Егор Иванович улыбнулся и кивнул в знак согласия, но Таня не поняла.
— Очень хорошо, — повторил Еремеев. — Джерготов сам себя разоблачил как изменник Родины и враг своего народа. Если бы у него было побольше смелости и выдержки, не так легко удалось бы вывести его на чистую воду. Прямых улик не было, но у Джерготова загорелась шапка. Подобные господа действуют по пословице: «блудлив, как кот, труслив, как заяц». Верно я говорю, Егор Иванович?
— Верно, — кивнул Егор Иванович. — Подобно отставшей собаке, лающей на бурелом.
— Какой хозяин, таковы и слуги, — сказал, смеясь, Еремеев.
— Вы считаете, Джерготова прикармливали оттуда? — спросила Таня.
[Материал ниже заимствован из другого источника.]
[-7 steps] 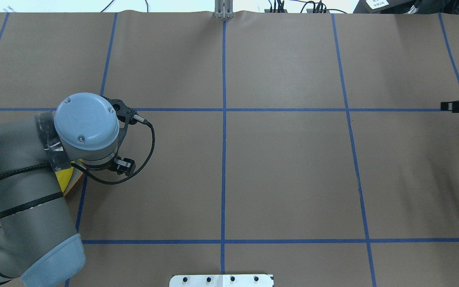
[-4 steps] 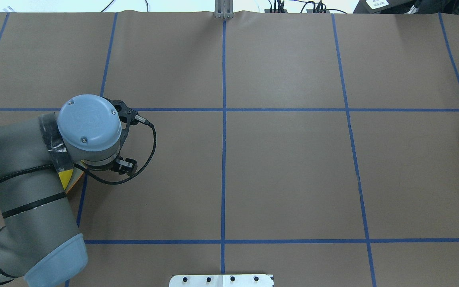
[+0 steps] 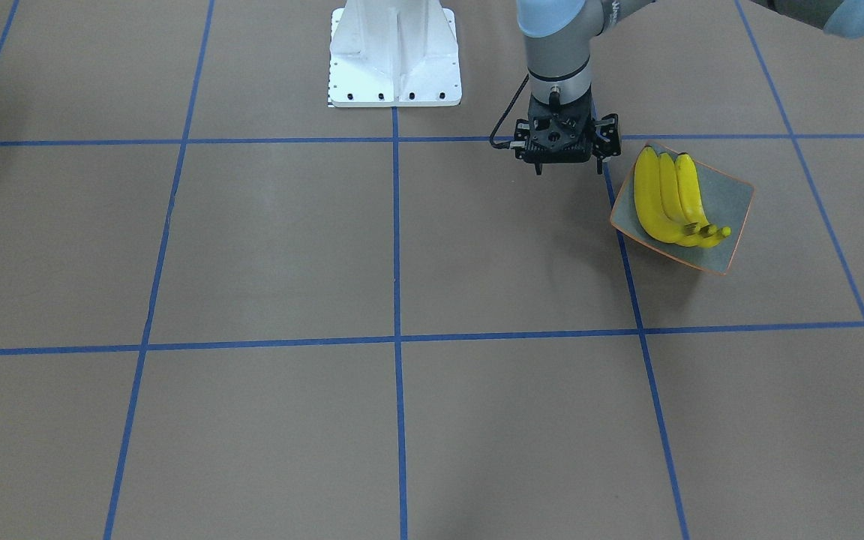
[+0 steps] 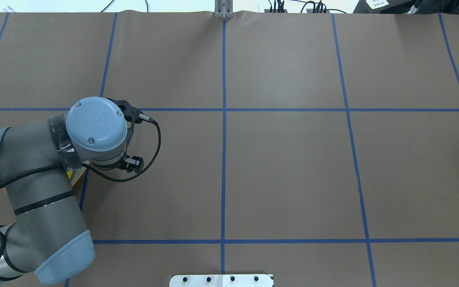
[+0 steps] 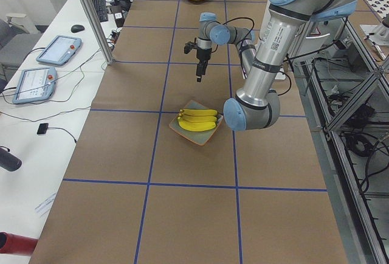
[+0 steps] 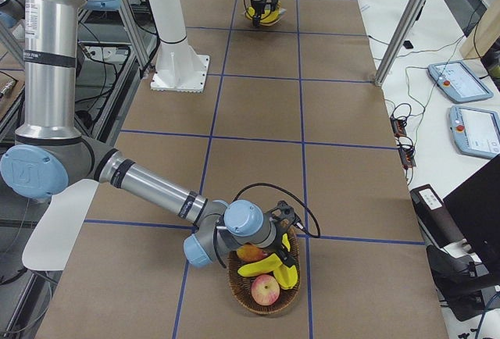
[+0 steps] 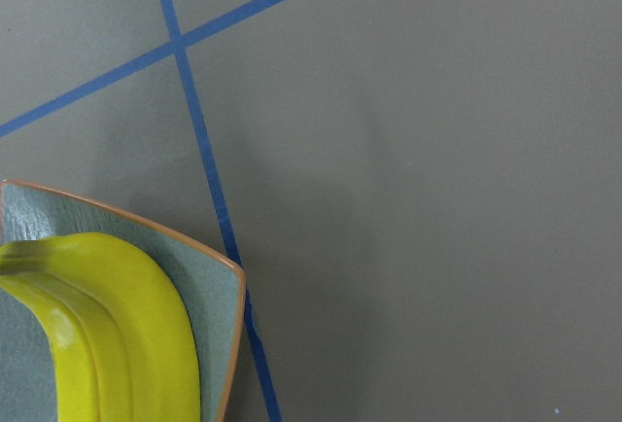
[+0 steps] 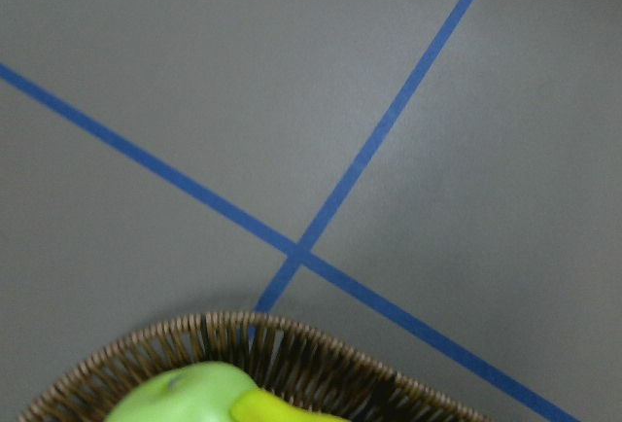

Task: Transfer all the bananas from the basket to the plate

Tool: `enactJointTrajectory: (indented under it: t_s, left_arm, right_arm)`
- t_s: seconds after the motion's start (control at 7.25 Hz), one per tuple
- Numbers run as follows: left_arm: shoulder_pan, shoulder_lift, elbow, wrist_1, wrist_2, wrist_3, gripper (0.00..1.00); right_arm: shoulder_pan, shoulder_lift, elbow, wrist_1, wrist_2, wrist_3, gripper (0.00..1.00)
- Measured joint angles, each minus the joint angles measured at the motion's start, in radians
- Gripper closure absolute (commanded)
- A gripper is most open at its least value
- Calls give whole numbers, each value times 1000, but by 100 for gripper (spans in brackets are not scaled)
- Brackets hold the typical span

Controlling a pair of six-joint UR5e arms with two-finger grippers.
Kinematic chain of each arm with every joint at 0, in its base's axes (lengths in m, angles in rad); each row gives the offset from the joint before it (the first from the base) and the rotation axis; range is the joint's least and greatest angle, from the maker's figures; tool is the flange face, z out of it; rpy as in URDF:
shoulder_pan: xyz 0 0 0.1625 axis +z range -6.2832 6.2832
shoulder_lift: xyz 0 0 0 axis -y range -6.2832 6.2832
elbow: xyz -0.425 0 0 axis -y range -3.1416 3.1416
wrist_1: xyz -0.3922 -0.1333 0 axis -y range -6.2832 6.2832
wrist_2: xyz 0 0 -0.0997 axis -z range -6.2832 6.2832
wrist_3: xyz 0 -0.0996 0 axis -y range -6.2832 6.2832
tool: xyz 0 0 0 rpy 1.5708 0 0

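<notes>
Left jaws released and empty, beside plate (image 3: 728, 196) near table's (image 3: 274, 247) left end; three bananas (image 3: 664, 204) on it. Right jaws in basket (image 6: 291, 298) at right end, over last banana (image 6: 262, 269); can't tell their state. Probably light, slick, curved: pinch mid-body, gently.

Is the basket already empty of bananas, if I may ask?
No, the exterior right view shows a yellow banana lying in the basket beside red fruit.
</notes>
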Motion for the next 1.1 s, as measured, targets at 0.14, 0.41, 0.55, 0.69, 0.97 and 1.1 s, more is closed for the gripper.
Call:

— Да. Деньги, на которые он собирался покупать наших людей, попали к нему из американских рук. Не удивляйтесь этому. У янки хороший нюх. Богатства нашего края для них лакомая приманка. Давно они рвутся на наш Север. Видывал я еще в молодости на Севере американских купцов. Так говорили про них охотники: «Всякий купец — собака, американский купец — волк». А сейчас не только богатства нашего края привлекают их. Сейчас им важнее всего задержать наше движение вперед, к коммунизму.
— Не удастся, — сказал Егор Иванович. Он выколотил о край массивной мраморной пепельницы свою коротенькую трубку и снова набил ее.
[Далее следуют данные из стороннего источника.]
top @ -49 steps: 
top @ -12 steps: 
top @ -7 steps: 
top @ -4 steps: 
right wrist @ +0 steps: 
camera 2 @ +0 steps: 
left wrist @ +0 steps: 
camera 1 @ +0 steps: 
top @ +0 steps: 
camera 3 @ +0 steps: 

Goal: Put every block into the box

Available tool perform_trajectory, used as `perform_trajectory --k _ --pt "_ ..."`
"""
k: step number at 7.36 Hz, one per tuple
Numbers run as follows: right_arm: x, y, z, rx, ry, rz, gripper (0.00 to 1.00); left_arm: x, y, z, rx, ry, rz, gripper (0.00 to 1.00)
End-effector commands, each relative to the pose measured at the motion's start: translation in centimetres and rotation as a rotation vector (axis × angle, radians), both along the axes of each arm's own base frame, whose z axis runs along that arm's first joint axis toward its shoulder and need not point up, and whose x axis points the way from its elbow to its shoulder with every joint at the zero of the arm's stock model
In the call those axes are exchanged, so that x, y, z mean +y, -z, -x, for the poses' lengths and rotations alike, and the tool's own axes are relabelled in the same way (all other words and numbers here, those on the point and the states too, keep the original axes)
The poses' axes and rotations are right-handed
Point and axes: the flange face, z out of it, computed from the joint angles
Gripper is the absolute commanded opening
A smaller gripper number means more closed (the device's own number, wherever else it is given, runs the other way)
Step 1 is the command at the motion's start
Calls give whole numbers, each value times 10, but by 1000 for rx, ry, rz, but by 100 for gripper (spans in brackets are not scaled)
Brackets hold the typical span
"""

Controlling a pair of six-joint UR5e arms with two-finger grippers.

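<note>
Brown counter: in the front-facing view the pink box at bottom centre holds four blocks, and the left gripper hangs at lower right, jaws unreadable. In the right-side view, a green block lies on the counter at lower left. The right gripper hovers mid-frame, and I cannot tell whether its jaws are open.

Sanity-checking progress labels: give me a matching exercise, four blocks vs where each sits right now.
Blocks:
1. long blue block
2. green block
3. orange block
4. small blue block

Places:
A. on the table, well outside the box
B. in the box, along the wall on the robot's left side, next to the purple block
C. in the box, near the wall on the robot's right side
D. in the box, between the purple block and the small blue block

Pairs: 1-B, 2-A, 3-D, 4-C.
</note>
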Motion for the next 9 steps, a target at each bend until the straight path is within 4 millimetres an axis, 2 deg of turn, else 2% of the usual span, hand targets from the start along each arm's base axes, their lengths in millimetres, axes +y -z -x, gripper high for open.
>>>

— Верно, Егор Иванович, не удастся, — подтвердил Еремеев и рассказал Тане и Егору Ивановичу, что видел он за последние дни в разных концах Приленского края, как преобразится край, когда будут освоены его огромные богатства.
— Василий Егорович, — спросила Таня, — меня часто спрашивают, особенно женщины, не сумеют ли враги наши разжечь новую войну?
— От нас с вами зависит, Татьяна Петровна, — весело блеснув глазами, ответил Еремеев. — Прежде всего от нас с вами. Как будем пятилетку выполнять, как будем крепить лагерь мира.
— За нами дело не станет, — сказал Егор Иванович.
— И я так думаю, — отозвался Еремеев, — потому, надеюсь, война не так близка, как хотелось бы ее поджигателям. Не надо также забывать, что с нами сотни миллионов сторонников мира во всех странах. Это могучая сила.
Когда Таня и Егор Иванович собрались уже уходить, Еремеев спросил, как готовятся на заводе к конференции сторонников мира.
— Имейте в виду, один из представителей вашего завода поедет на Всесоюзную конференцию. Так что выбирайте авторитетных делегатов. Указывать не хочу, но посоветовал бы кого-нибудь из ваших новаторов. Есть ведь у вас такие?
— Есть, — ответила Таня с довольной улыбкой.
— Вот хотя бы, скажем, эту девушку, которая конвейер усовершенствовала. Как ее фамилия, не вспомню, — и Еремеев хитро подмигнул в сторону политично отвернувшегося Егора Ивановича.
— Ее фамилия Ынныхарова, — ответила Таня.